Collected data:
※

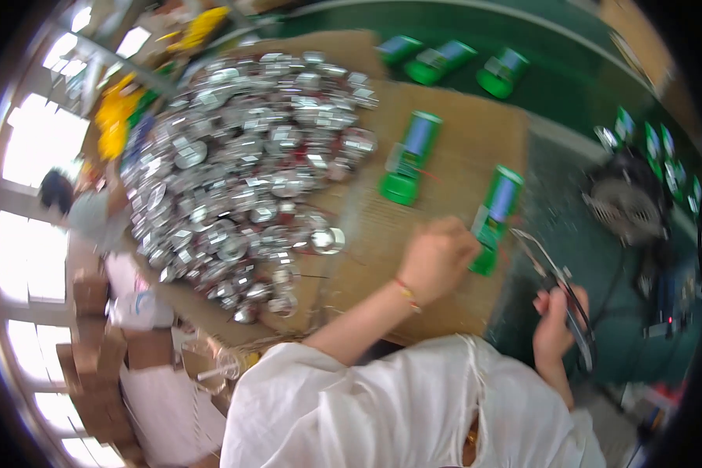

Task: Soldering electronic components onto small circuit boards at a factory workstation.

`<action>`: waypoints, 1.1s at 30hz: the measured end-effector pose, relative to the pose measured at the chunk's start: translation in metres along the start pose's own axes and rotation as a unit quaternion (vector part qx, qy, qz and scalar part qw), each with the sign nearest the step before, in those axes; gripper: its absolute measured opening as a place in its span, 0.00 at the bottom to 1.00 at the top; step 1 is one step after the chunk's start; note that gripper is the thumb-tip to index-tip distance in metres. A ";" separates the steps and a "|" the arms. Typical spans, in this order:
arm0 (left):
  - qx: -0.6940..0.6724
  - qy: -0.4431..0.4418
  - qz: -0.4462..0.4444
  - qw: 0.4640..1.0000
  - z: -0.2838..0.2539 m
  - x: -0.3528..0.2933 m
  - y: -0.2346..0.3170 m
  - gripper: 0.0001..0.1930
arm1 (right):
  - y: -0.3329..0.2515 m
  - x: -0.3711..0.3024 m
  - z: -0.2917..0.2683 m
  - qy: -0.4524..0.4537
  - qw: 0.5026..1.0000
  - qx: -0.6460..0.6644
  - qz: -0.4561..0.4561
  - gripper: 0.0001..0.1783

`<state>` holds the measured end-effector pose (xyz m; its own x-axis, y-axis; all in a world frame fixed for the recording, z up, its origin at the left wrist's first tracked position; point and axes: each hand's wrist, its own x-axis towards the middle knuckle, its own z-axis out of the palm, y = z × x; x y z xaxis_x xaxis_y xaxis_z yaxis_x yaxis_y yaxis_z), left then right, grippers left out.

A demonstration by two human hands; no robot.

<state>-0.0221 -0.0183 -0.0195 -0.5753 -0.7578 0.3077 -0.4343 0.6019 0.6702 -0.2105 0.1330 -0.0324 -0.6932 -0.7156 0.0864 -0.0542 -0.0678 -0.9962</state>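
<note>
My left hand (441, 256) is curled, its fingertips at the left edge of a green plastic housing (498, 204) with a pale panel. Motion blur hides what its fingers pinch, if anything. My right hand (558, 324) is closed around the dark handle of what looks like a soldering iron (550, 277). The tool's thin metal end points up and left, close to that housing. Another green housing (412, 156), with a thin red wire beside it, lies farther left on the brown cardboard (382, 281).
A big heap of shiny silver round parts (249, 156) covers the left of the cardboard. More green housings (503, 72) sit on a green belt (558, 47) at the back. A black fan (624, 199) stands to the right. A person (97, 210) is at far left.
</note>
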 end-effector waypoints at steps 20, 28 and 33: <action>0.097 0.126 0.093 0.983 0.010 -0.033 -0.004 0.13 | -0.019 0.010 0.012 0.067 0.982 -0.175 -0.031 0.25; 0.115 0.156 0.117 0.974 0.014 -0.033 -0.008 0.11 | -0.015 0.011 0.011 0.074 0.981 -0.172 -0.055 0.24; 0.159 0.158 0.134 0.965 0.016 -0.039 -0.006 0.08 | -0.011 0.010 0.012 0.073 0.982 -0.168 -0.037 0.24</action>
<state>-0.0086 0.0117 -0.0460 -0.4789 -0.5726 0.6654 -0.5187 0.7961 0.3117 -0.2087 0.1183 -0.0200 -0.7729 -0.6082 0.1808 -0.3256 0.1357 -0.9357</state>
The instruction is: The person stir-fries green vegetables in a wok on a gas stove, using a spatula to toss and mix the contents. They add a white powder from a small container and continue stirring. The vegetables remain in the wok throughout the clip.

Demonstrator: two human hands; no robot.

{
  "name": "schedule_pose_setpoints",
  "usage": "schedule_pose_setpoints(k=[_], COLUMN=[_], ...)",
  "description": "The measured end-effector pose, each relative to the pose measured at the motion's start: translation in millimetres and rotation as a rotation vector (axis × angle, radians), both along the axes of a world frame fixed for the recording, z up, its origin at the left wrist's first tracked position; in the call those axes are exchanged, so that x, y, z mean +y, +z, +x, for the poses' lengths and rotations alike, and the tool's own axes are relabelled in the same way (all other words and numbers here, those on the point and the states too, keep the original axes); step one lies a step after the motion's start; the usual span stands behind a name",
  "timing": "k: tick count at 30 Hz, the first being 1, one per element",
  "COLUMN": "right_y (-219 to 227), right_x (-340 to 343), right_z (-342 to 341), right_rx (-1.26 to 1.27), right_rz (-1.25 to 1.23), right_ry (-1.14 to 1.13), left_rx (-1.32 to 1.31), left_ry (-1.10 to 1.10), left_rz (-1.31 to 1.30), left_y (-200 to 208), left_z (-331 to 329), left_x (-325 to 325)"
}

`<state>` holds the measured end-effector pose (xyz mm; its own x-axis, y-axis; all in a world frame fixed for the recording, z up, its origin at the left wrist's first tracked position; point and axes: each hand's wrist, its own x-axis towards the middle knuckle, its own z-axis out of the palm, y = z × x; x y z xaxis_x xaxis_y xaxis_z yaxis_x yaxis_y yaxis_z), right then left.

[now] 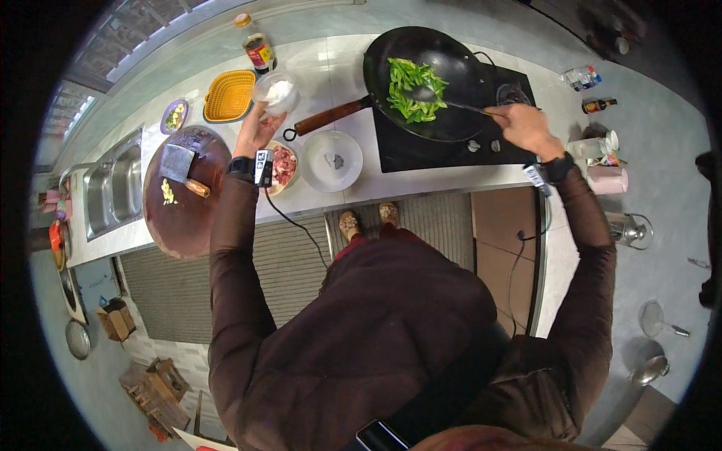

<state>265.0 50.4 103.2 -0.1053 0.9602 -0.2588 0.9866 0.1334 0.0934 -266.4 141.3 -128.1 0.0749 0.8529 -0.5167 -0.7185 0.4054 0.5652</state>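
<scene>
My left hand (pixel 259 131) is at the near edge of a small clear tub (pixel 275 89) of white grains, thumb and fingers closed on its rim. My right hand (pixel 524 126) grips the handle of a metal ladle (pixel 465 107). The ladle's rounded head rests among cut green peppers (pixel 410 111) in a black wok (pixel 459 71). This wok sits on a black cooktop (pixel 410 154), its wooden handle pointing left. Just below the left hand, a bowl of raw sliced meat (pixel 283 167) is partly hidden by my wrist. To its right stands a white bowl (pixel 316 174) with a little dark residue.
A round chopping board (pixel 169 214) at left carries a cleaver (pixel 179 164) and chopped garlic (pixel 168 194). Behind are a yellow basket (pixel 229 94), a purple bowl (pixel 174 116) and a sauce bottle (pixel 258 51). The sink (pixel 113 184) lies far left; jars (pixel 590 148) stand at right.
</scene>
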Motion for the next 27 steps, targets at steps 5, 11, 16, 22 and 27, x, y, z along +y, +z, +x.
schedule_pose_setpoints(k=[5,11,16,22,27], right_y=[66.4,36.0,-45.0,-33.5,-55.8], right_x=[5.5,13.0,7.8,10.8,8.2], right_z=[25.7,21.0,-26.4,-2.1,-7.2], right_rx=[-0.016,0.142,0.538,1.091,0.214], right_rz=[-0.175,-0.337,-0.057,-0.228,0.193], right_ry=[0.019,0.063,0.074,-0.617,0.098], left_rx=[-0.038,-0.010,-0.025,0.005,0.151], left_ry=[-0.040,-0.201,-0.264,-0.360,-0.536], left_rz=[-0.098,-0.083,-0.198,-0.187,-0.114], left_y=[-17.9,-46.2,-62.1,-77.8,-92.0], left_z=[20.6,16.8,-0.3,-30.8,-32.2], left_x=[16.3,30.6,31.8,27.7,39.9])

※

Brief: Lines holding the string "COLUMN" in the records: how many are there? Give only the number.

Task solution: 2